CSRF Vulnerability in GodObjectProfile Allows State Mutation via GET Requests on .NET 8 MVC App
A critical Cross-Site Request Forgery vulnerability has been identified in the GodObjectProfile component of a .NET 8 MVC application, allowing state-mutating operations to be triggered through GET requests. The flaw, documented in a GitHub issue, exposes user profile data to unauthorized modification without requiring authentication beyond clicking a maliciously crafted link. Security researchers warn that this behavior violates fundamental web application security principles, as GET requests should remain idempotent and read-only.
The vulnerability centers on the /Home/GodObjectProfile endpoint, where profile updates can be triggered via URL parameters without anti-forgery token validation. An attacker could embed a link that, when clicked by a logged-in user, silently modifies profile settings such as email addresses, display names, or other personal data.
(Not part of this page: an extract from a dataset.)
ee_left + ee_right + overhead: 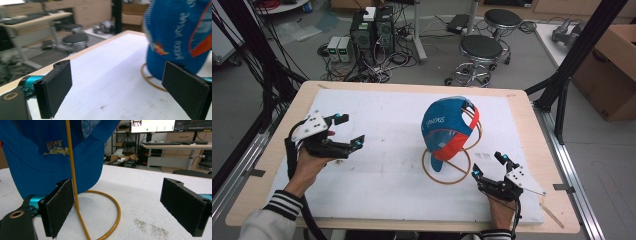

The absence of POST-only enforcement and CSRF token checks means the application's state-changing logic lacks the standard defensive layer found in most modern MVC frameworks. The issue was reported against a Demo1 MVC application running on .NET 8.
The flaw has been classified as a high-severity security risk aligned with OWASP Top 10 2017 category A5: Broken Access Control. Organizations using similar patterns in their .NET applications should audit endpoints handling user profile data to ensure all state mutations require POST requests with validated anti-forgery tokens. The security community is calling for patches that enforce proper HTTP method restrictions and implement token-based CSRF mitigation on all stateful operations within the application layer.